Uma das minhas primeiras decepções gastronômicas no Rio de Janeiro foi o La Mamma. Desculpem se ofendo com isso alguma sensibilidade carioca, mas aquele nome que frequentava meu imaginário de consumidor de notícias esportivas era, como restaurante, no máximo razoável – pizza com muito queijo, chope com pouco colarinho. De qualquer forma, valeu a pena conhecer, porque fui até lá justamente para entrevistar seu frequentador mais ilustre e fiel: Carlinhos. Era onde, dizia a lenda que descobri ser verdade, ele ficava esperando ser chamado para voltar a dirigir o Flamengo. Bastava mais um treinador ser demitido e a solução estava logo ali, a alguns passos da Gávea.
O La Mamma chegou a ser interditado pela vigilância sanitária até fechar de vez. Carlinhos morreu antes disso, em 2015, aos 77 anos, 15 depois de sua sétima e última passagem como técnico do Flamengo (o único clube que defendera como jogador, e pelo qual conquistou títulos estaduais, nacionais e internacionais). Conhecido como Violino por seu estilo clássico no meio de campo, tinha voz fina e fala mansa. Numa orquestra, não seria o solista, mas o spalla, sempre à esquerda do maestro – cujo lugar, volta e meia, assumia. Era um esteio de tranquilidade necessário para um tempo em que demitir treinador era decisão de dirigentes amadores, tomada muitas vezes de forma intempestiva, algumas até no meio da madrugada.
Hoje, clubes como o Flamengo têm departamentos de futebol altamente profissionalizados, com analistas de desempenho que usam os mais modernos recursos de tecnologia para manter o treinador informado sobre as características dos jogadores adversários e para monitorar possíveis contratações. Quando mais um é mandado embora – porque mudou muita coisa, mas a instituição da demissão continua inabalável –, não é mais necessário correr ao La Mamma para chamar Carlinhos. Dá tempo de ir à praia de Ipanema tirar Renato Gaúcho do futevôlei enquanto a engrenagem continua funcionando.
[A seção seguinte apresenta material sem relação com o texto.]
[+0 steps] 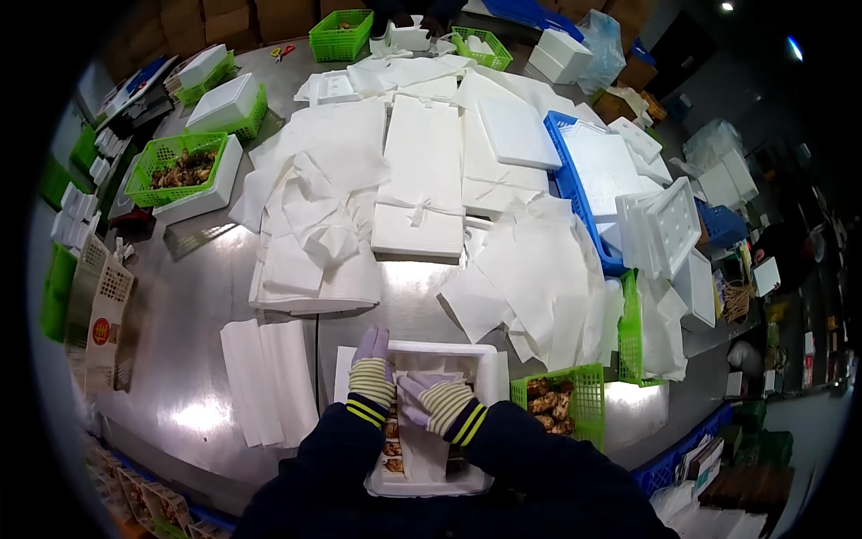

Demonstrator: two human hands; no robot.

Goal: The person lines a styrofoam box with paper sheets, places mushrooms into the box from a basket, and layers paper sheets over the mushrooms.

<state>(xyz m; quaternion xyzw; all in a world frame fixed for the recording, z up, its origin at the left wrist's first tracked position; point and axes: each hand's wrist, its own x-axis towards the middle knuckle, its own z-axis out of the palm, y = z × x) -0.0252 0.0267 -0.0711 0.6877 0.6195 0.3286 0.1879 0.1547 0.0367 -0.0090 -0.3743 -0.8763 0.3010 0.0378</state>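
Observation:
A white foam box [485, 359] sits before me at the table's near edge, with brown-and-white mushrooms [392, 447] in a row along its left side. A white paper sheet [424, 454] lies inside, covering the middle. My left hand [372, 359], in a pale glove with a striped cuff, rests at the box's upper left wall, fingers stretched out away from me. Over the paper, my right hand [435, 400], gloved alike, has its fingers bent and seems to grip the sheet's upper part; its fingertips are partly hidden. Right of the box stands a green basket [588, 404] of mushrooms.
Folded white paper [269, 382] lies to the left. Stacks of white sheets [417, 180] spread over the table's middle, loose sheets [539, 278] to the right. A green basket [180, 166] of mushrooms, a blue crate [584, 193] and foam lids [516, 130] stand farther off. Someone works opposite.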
Os bastidores da demissão de Rogério Ceni, com direito a documento e áudio vazados, passam justamente por essa estrutura, e levantam um questionamento importante: qual é a prioridade? Montar um departamento de futebol demanda tempo; contratar um treinador de peso exige dinheiro. O que falta a um, sobra ao outro: continuidade de um lado, visibilidade do outro. Num mundo ideal, seriam características complementares. É o que parece ter acontecido na passagem de Jorge Jesus pelo Flamengo, levando-se em conta os resultados – mas o português nunca foi conhecido pela facilidade no relacionamento e nunca ouvimos um depoimento gravado sobre ele, com a observação final de que pelo amor de Deus, isso é altamente confidencial.
Ceni sai deixando a impressão de ter proposto e perdido uma queda de braço. Mas o que leva a crer que Renato chegaria com uma postura diferente? No Grêmio, não havia dúvidas sobre quem mandava – afinal de contas, não se discute com uma estátua. Mas o Flamengo não é o Grêmio, como não é o Fortaleza, não é mais o clube que tinha um Carilnhos esperando no La Mamma. Os resultados podem voltar logo, porque os titulares já estão voltando. O problema, agora, é muito mais o de escolher um rumo a tomar. E isso passa por definir prioridades.